**What is required:** Take the data below and extract the lines from the one with "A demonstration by" to the one with "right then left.", inclusive, exactly as written.

------------

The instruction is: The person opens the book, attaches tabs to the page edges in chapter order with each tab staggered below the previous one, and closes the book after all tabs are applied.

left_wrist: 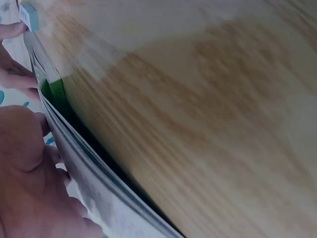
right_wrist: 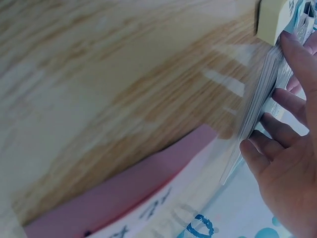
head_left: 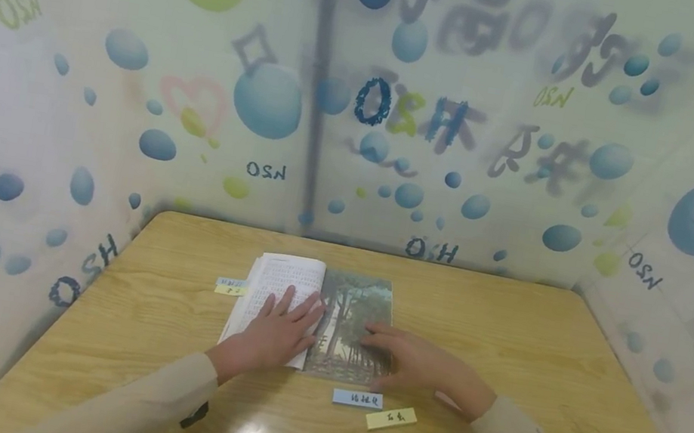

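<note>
An open book lies on the table, with a printed text page on the left and a tree picture on the right. My left hand rests on the text page with its fingers spread. On the picture's right side lies my right hand, its fingers loosely bent over the book's edge. In the right wrist view its fingertips touch the book's side, and the thumb is near a yellow paper slip. The left wrist view shows the left palm beside the book's page edges.
Below the book lie a blue slip and a yellow slip, both with handwriting. Blue and yellow tabs stick out at its left. A pink slip lies near the right wrist. Patterned walls enclose the wooden table.
</note>
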`<state>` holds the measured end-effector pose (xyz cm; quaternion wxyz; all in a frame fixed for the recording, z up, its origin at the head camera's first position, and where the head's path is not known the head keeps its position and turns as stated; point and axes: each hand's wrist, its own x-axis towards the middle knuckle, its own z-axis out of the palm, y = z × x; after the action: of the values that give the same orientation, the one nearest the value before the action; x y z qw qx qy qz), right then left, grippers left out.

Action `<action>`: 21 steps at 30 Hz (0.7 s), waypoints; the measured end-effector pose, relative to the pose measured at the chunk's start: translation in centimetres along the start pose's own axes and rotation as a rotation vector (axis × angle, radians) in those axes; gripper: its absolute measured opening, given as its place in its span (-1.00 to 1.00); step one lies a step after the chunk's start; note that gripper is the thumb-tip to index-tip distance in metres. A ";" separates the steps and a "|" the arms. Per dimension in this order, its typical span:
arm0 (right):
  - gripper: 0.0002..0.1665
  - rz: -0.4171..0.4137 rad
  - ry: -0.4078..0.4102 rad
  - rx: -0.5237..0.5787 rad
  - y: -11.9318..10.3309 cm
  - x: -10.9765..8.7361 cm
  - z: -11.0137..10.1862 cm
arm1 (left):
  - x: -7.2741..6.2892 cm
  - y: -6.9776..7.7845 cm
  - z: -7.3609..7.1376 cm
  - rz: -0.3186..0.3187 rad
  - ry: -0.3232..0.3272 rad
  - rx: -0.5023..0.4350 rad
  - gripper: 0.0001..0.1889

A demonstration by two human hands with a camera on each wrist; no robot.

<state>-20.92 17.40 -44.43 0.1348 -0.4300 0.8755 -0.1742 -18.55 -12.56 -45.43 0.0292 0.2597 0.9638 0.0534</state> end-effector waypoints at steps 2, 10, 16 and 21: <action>-0.12 -0.002 0.000 -0.006 0.0 0.0 0.0 | -0.1 -0.1 0.0 -0.021 -0.022 -0.019 -0.41; -0.14 -0.006 -0.008 -0.036 -0.1 -0.1 0.0 | 0.0 -0.4 -0.1 -0.022 -0.031 -0.043 -0.40; -0.13 -0.017 -0.027 -0.049 0.3 0.1 -0.2 | 1.0 -0.1 0.1 -0.035 -0.040 -0.035 -0.40; -0.11 -0.040 -0.045 -0.047 0.4 0.3 -0.6 | 1.5 -0.1 0.6 -0.042 -0.059 -0.027 -0.37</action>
<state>-21.61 17.49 -44.03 0.1409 -0.4542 0.8674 -0.1466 -19.82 -11.84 -46.08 0.0621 0.2404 0.9669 0.0583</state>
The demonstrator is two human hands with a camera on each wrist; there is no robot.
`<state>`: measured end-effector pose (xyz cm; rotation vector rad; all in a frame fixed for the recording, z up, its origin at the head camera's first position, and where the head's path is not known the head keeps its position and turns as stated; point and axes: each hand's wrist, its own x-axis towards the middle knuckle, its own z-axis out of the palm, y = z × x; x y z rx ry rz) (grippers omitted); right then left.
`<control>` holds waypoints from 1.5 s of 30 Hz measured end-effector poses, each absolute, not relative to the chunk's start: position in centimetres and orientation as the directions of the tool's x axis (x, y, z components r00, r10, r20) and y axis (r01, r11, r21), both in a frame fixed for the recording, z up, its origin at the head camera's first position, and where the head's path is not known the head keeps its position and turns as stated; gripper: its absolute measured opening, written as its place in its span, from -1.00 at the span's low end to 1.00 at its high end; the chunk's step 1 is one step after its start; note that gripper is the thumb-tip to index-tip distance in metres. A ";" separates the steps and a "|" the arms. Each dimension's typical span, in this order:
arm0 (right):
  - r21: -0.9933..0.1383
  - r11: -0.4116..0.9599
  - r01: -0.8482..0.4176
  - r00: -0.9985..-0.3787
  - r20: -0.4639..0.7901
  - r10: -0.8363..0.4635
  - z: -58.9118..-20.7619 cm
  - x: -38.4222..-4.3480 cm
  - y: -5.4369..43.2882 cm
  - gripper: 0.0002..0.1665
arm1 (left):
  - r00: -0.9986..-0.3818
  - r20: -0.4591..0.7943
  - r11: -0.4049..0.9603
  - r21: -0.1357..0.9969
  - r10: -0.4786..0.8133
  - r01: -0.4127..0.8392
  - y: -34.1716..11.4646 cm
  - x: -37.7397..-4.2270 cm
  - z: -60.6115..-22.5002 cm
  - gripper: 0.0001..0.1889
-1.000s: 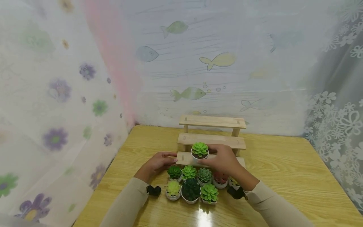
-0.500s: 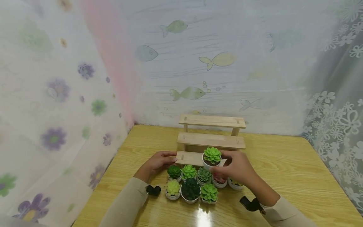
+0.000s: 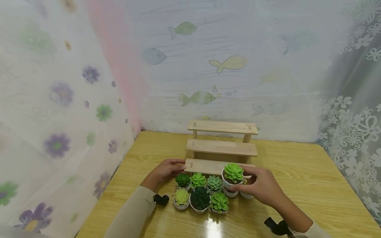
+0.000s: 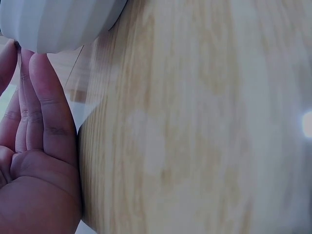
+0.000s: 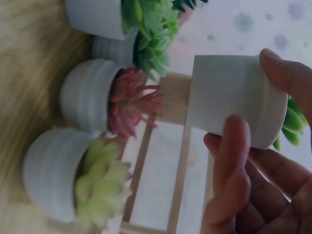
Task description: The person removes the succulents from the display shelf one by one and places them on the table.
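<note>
My right hand (image 3: 262, 185) holds a bright green potted succulent (image 3: 233, 172) by its white pot, above the right part of the front row of pots. In the right wrist view the thumb and fingers grip the plain pot (image 5: 234, 100), tilted in that view. My left hand (image 3: 165, 172) pinches the left end of the lowest board of a three-tier wooden stand (image 3: 220, 147). In the left wrist view, the left fingers (image 4: 51, 102) reach past a white ribbed pot (image 4: 63, 22). A red succulent (image 5: 131, 102) and a yellow-green one (image 5: 100, 185) stand beneath the held pot.
Several potted succulents cluster before the stand, among them a dark green one (image 3: 200, 199), a yellow-green one (image 3: 182, 197) and a light green one (image 3: 219, 202). A wood-grain table (image 3: 297, 178) lies beneath. Behind it hangs a fish-patterned sheet (image 3: 268, 99).
My right hand has moved right and toward me with the bright green succulent, from over the lowest board to above the front pots. The left hand stays at the stand's end.
</note>
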<state>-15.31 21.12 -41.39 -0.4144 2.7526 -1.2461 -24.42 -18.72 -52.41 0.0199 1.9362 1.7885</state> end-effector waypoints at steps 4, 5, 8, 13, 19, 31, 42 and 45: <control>-0.777 0.603 -0.179 -0.959 0.002 -0.282 -41.8 -14.6 22.1 0.00 | -0.876 -0.345 0.145 0.938 0.337 -0.314 -18.7 -24.4 -52.2 -0.49; -0.786 0.595 -0.171 -0.958 -0.008 -0.286 -41.9 -14.4 22.4 0.01 | -0.877 -0.344 0.149 0.939 0.336 -0.311 -18.7 -24.3 -52.2 -0.49; -0.807 0.572 -0.145 -0.954 -0.040 -0.297 -42.1 -13.9 22.9 0.04 | -0.876 -0.351 0.153 0.936 0.330 -0.318 -18.7 -24.3 -52.1 -0.49; -0.830 0.548 -0.104 -0.950 -0.081 -0.302 -42.5 -13.2 23.5 0.02 | -0.872 -0.358 0.139 0.934 0.334 -0.330 -18.6 -24.3 -52.1 -0.50; -0.854 0.512 -0.097 -0.931 -0.104 -0.350 -43.2 -12.4 24.2 0.04 | -0.870 -0.352 0.128 0.936 0.346 -0.328 -18.7 -24.2 -52.3 -0.49; -0.887 0.455 -0.078 -0.886 -0.148 -0.440 -46.0 -11.8 25.2 0.03 | -0.874 -0.356 0.139 0.934 0.331 -0.328 -18.5 -23.4 -52.0 -0.47; -0.903 0.425 -0.066 -0.878 -0.150 -0.454 -47.2 -11.8 25.1 0.00 | -0.874 -0.355 0.104 0.934 0.331 -0.341 -18.4 -23.3 -51.9 -0.48; -0.896 0.440 -0.053 -0.878 -0.169 -0.449 -47.3 -11.8 25.3 0.03 | -0.875 -0.358 0.099 0.933 0.326 -0.345 -18.4 -23.4 -51.9 -0.48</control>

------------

**Solution:**
A demonstration by two human hands with a camera on each wrist; no robot.

<state>-20.92 17.40 -44.43 0.1348 -0.4300 0.8755 -0.1742 -18.55 -12.56 -45.43 0.0292 0.2597 0.9638 0.0534</state> end-effector waypoints at steps 2, 10, 16 and 21: <action>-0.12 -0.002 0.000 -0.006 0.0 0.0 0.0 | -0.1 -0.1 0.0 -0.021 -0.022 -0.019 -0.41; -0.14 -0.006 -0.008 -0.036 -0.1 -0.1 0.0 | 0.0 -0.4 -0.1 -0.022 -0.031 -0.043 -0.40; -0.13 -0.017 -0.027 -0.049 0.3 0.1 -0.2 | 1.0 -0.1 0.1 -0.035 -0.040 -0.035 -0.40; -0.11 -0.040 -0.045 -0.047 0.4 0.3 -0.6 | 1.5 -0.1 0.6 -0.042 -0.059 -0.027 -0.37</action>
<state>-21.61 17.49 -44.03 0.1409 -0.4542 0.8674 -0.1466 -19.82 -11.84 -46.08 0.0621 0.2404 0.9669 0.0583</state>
The demonstrator is two human hands with a camera on each wrist; there is no robot.
`<state>`: measured end-effector pose (xyz cm; rotation vector rad; all in a frame fixed for the recording, z up, its origin at the head camera's first position, and where the head's path is not known the head keeps its position and turns as stated; point and axes: each hand's wrist, its own x-axis towards the middle knuckle, its own z-axis out of the palm, y = z × x; x y z rx ry rz) (grippers omitted); right then left.

This exercise has been completed.